Exercise details: Would you copy the material below word for word, beginning with its first line and ending with the line that contains "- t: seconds"?

****************************************

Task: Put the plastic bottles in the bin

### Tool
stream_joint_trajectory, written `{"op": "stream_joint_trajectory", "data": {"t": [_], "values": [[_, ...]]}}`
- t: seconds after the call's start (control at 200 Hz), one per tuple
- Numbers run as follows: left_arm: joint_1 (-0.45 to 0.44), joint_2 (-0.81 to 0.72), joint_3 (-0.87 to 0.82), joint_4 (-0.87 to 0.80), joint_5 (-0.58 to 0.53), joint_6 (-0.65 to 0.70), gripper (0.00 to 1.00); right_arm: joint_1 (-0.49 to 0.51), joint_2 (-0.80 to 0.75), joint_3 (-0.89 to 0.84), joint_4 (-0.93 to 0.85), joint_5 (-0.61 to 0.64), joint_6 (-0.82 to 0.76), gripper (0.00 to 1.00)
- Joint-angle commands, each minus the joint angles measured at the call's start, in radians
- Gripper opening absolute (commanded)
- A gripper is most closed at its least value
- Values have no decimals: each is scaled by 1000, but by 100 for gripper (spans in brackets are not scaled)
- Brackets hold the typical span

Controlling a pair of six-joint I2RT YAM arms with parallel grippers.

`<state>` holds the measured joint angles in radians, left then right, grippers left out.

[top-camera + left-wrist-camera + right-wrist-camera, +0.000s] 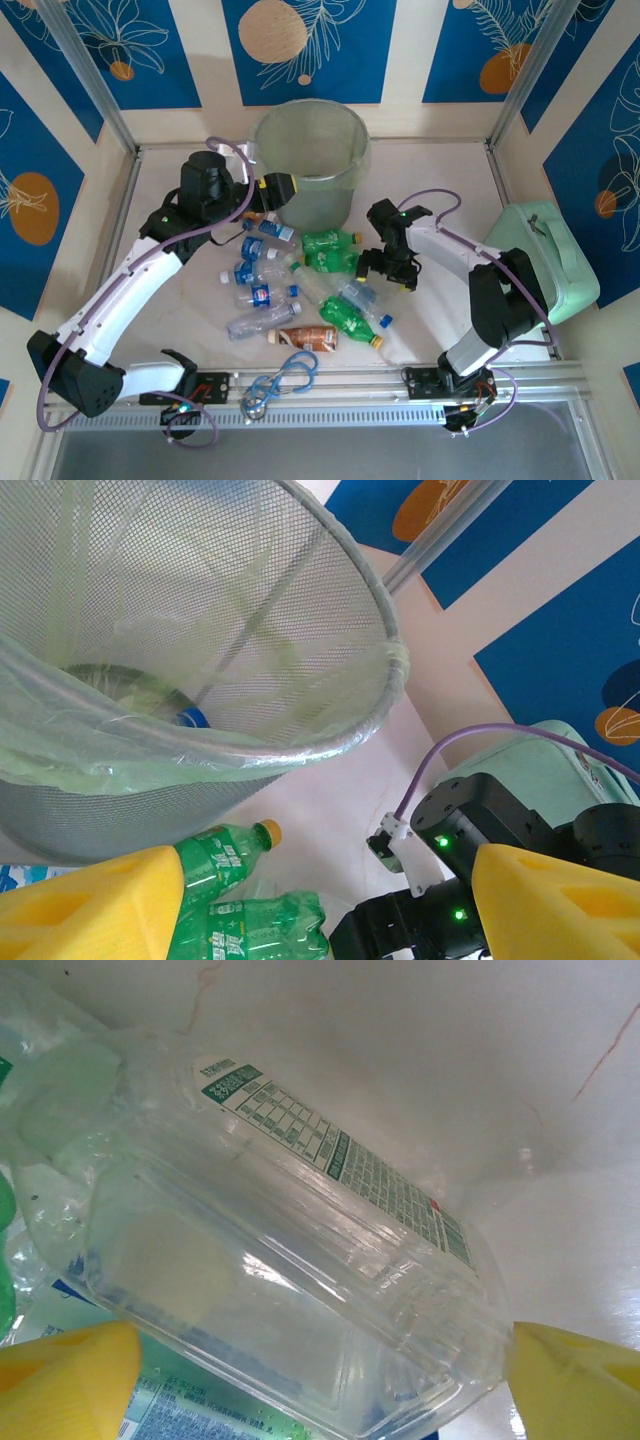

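Yellow pads [65, 1385] of your right gripper [320, 1365] stand wide apart with a clear bottle [290, 1270] lying between them, its white-and-green label facing the wrist camera. The bottle's sides come right up to both pads, yet you cannot tell whether either pad presses on it, and it looks to rest on the table [480, 1060] among its neighbours. Read this as the pick step for that arm: fingers placed, grasp not made. Your next move calls for closing gently until the thin, crushable wall is caught. Then lift straight up, clear of the other plastic bottles [265, 290] crowded just beside the fingers, before you carry it to the bin [385, 630], which stands well ahead of that gripper and to its left. Your left gripper [330, 905] is spread too, with nothing between its fingers. It hangs just beside the bin's rim, outside the mesh wall, with green bottles [225, 885] below it. A blue-capped bottle [190, 717] lies inside the bin while most are on the table, so judge the task barely begun. That arm's next call is to come down to the pile without crossing the right arm [470, 830].
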<state>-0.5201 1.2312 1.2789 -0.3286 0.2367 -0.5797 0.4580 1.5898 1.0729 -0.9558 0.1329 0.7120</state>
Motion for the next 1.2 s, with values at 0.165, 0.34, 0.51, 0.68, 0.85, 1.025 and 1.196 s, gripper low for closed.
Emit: {"op": "stream_joint_trajectory", "data": {"t": [0.165,0.34,0.51,0.68,0.85,1.025,1.196], "values": [[2,2,16,34,29,-20,76,-108,-38,-56,-61,61,50,91],[2,10,14,38,29,-23,75,-136,-70,-45,-84,59,49,92],[2,14,14,40,30,-22,75,-122,-86,22,-98,103,4,99],[3,12,14,41,32,-23,75,-119,16,139,-127,137,-99,99],[5,7,10,38,29,-23,75,-99,110,218,-132,162,-164,99],[5,3,5,42,32,-27,75,-84,183,264,-111,140,-217,99],[5,-2,5,39,32,-26,76,-74,235,289,-104,154,-236,99]]}}
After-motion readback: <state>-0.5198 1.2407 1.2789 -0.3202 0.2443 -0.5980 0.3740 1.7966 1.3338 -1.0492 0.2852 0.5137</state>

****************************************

Response box:
Task: Put the plastic bottles in the bin

### Tool
stream_joint_trajectory, written `{"op": "stream_joint_trajectory", "data": {"t": [_], "values": [[_, ...]]}}`
- t: seconds after the call's start (control at 200 Hz), one per tuple

This concludes the answer.